Use of whitelists versus the use of lists that exclude certain registered characters or expressions. It is always better to authorize the use of certain information than to reject the use of others, for which a system of evasion or substitution could always be sought. This should always be taken into account when establishing certain rules in the WAF (Web Application Firewall) employed.
Use of methods to avoid dynamic construction of the DOM (Document Object Model)
"Safe methods should always be attempted to avoid the insertion of unvalidated data into the DOM, through JavaScript, such as setAttribute or textContent, instead of innerHTML, for example."
Use of security headers
Content Security Policy (CSP)
Implement, with this security header, a content security policy to restrict what types of resources can be executed in the web application, preventing or blocking the injection of malicious scripts.
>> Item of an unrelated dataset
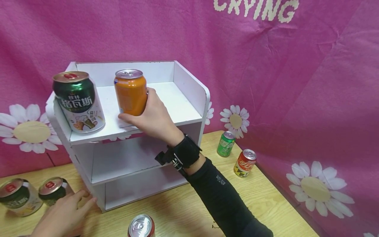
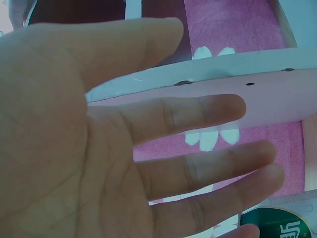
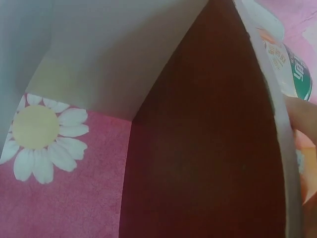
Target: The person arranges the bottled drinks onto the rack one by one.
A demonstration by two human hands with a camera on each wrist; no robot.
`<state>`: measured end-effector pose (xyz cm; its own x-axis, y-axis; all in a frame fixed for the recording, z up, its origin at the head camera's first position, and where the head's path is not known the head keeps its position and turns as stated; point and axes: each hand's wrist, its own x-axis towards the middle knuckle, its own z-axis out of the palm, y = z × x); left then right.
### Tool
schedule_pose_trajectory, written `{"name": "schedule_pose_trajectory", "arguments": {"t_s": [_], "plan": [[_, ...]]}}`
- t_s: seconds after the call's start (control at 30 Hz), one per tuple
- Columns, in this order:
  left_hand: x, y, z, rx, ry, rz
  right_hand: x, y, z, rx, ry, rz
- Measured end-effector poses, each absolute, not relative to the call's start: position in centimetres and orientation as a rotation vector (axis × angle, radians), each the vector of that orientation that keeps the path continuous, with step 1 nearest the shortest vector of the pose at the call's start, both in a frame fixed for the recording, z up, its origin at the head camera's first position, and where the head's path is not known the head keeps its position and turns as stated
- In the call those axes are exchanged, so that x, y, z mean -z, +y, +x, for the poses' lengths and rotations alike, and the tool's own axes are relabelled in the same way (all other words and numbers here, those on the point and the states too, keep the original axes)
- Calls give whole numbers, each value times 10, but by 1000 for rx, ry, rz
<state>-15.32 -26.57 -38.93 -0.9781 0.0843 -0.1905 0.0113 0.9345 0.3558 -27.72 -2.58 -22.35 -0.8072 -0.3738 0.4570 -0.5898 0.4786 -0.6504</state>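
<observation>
My right hand (image 1: 157, 117) grips an orange can (image 1: 131, 95) on the top level of a white shelf unit (image 1: 189, 98). A larger green-and-white can (image 1: 78, 105) stands to its left on the same level. In the right wrist view, the shelf board's edge hides most of the hand; part of the orange can (image 3: 309, 163) shows at the right. My left hand (image 1: 63, 214) is low beside the unit's left side, close to another green-and-white can (image 1: 54, 191). In the left wrist view its fingers (image 2: 213, 168) are spread and straight, holding nothing.
Another green-and-white can (image 1: 22, 197) stands at the far left of the wooden table (image 1: 177, 217). A can with a silver lid (image 1: 141, 226) is at the front. Right of the unit stand a green can (image 1: 226, 144) and a red can (image 1: 245, 163). Pink cloth (image 1: 281, 82) hangs behind.
</observation>
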Motion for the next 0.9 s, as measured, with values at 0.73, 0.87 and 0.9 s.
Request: {"name": "schedule_pose_trajectory", "arguments": {"t_s": [0.73, 0.87, 0.9], "plan": [[392, -266, -154, -539, 2902, 82, 224, -25, -277, -1222, -2473, 836], [392, -266, -154, -531, 2899, 76, 224, -25, -277, -1232, -2477, 832], [392, -266, -154, -529, 2894, 74, 223, -24, -277, -1253, -2485, 841]]}}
Content-Security-Policy: default-src 'self'; script-src 'self' http://example.com; object-src 'none'
>The previous code will allow loading resources only from the same origin as the server, permitting only the loading of scripts from the same origin or the fictitious site https://example.com, completely blocking the loading of objects such as embed, object, or applet, which could be potential attack vectors.
X-Content-Type-Options
Avoid attacks based on content analysis (MIME sniffing) in order to attempt to execute malicious scripts:
X-Content-Type-Options: no-sniff
X-XSS-Protection
Activate the XSS filter used by some browsers to prevent the execution of certain malicious scripts through this header. Not as robust in terms of security as the previous headers, but a useful additional measure: The filter is enabled, and if an XSS attack is detected, the browser blocks the execution of the script, instead of trying to sanitize the content (in any case, server-side sanitization measures should always be implemented).
X-XSS-Protection: 1; mode=block
X-Frame-Options
"By the explicit prohibition of embedding this page within any X-Frame, it is ensured that clickjacking attacks that could be combined with XSS cannot occur, incorporating an attacking page that executes the injected malicious script within an iframe."
X-Frame-Options: DENY
Cross-Origin Resource Sharing (CORS)
Through the CORS header, it is controlled which domains can make requests to the web server from other origins. When configured correctly, it can limit access to sensitive resources from malicious sites (including combinations of XSS with SSRF, etc.).
Access-Control-Allow-Origin: http://example.com
Cache-Control
If a poor cache storage configuration is used, it could lead to the insecure storage of malicious or sensitive content. In this way, by properly configuring this header, it will be possible to prevent certain dynamic content that is executed in response to specific forms from being cached.
Cache-Control: no-store, no-cache, must-revalidate
Referrer-Policy
Although this header is not directly related to XSS, if the browser were to send certain information as part of the Referrer header, an attacker could take advantage of this information to exploit certain sensitive data from the URLs displayed as part of this header, which sometimes include injectable parameters, to exploit an XSS, for example.